At 8:22 pm, Blogger Lydia (The Perfect Pantry) said...

Pasta cooking water is magical stuff -- I use it in most of my pasta sauces. The extra little bit of starch really helps pull things together, without the use of cream.

At 11:10 pm, Anonymous ntsc The Art of The Pig said...

Rhulman and Polcyn in their book Charcuterie give instructions on a cured but not smoked bacon. Which is very good. They offer both a maple sugar and savory varient (either of which you can also smoke if you wish).

At 12:26 am, Blogger Kalyn said...

Such a wonderful tasting combo!

At 6:15 am, Blogger gigi said...

Yes ~ this is just what the world needs! There can never be too many pasta recipes, as far as I'm concerned. I always save the pasta water when cooking, and even use it in reheating the leftovers.

At 1:20 pm, Blogger MyKitchenInHalfCups said...

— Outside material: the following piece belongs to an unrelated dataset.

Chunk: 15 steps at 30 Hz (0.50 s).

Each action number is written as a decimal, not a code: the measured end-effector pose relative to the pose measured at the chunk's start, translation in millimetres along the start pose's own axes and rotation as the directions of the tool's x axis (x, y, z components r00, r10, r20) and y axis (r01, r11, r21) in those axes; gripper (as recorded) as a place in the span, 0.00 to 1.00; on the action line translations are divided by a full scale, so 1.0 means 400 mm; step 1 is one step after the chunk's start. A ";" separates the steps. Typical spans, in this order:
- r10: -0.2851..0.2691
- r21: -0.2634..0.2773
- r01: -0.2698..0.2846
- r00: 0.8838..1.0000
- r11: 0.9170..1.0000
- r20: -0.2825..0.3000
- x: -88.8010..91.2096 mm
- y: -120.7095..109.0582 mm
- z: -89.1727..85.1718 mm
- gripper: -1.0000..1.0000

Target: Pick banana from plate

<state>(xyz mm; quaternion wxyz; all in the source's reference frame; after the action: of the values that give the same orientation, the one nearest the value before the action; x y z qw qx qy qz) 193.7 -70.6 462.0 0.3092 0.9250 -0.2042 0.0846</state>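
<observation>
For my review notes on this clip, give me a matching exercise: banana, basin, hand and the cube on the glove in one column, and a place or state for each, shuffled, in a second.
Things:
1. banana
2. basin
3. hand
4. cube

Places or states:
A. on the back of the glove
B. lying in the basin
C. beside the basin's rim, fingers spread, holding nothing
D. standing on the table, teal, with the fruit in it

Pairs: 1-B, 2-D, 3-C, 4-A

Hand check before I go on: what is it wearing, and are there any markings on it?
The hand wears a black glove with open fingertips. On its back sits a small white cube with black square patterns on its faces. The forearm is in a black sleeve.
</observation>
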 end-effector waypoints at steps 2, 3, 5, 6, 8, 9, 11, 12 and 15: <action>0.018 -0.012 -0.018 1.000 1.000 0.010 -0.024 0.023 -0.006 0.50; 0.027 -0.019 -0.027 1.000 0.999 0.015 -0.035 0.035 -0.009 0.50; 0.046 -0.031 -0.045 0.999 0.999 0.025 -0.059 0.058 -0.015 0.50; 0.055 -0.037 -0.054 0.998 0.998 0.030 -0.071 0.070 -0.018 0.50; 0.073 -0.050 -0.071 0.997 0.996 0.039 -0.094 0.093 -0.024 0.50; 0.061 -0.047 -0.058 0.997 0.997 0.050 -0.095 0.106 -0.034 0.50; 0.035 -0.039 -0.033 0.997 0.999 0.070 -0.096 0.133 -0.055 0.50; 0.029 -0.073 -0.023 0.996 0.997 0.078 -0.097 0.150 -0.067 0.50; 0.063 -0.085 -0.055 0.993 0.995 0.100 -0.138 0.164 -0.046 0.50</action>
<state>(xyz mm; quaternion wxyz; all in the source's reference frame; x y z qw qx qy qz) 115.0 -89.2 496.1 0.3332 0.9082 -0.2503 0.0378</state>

I know this is just what I need. We could have a little red wine with it, yes?

At 2:58 pm, Blogger neil said...

Hi lydia, dead right, it was the other lidia who taught me that.

Hi ntsc, do you cure yourself? I've done nothing harder than salmon, which gives a delicious result.

Hi kalyn, isn't it amazing that so few ingredients can pack in so much flavour.

Hi gigi, no shame in thriftyness, the world in fact needs more of it. How are those rabbits going? Can you spare a coat?

Hi tanna, a glass of wine indeed, I believe we had a Cote-du-Rhone.

At 3:53 am, Blogger Laurie said...

How nice! You posted a fabulous recipe for my favorite pasta just for me on Mother's Day. How'd you know?


At 11:18 am, Blogger neil said...

Hi laurie, find me a cheap fare and I'll come cook for you. Happy Mother's Day!

At 5:21 pm, Anonymous Anonymous said...

I'm a huge carbonara fan. The recipe I'm currently using adopts the 'no cream just eggs' philosophy, but is lighter-on than your five eggs. It's closer to 2 eggs plus an extra yoke.

Any views on just using yokes, no whites?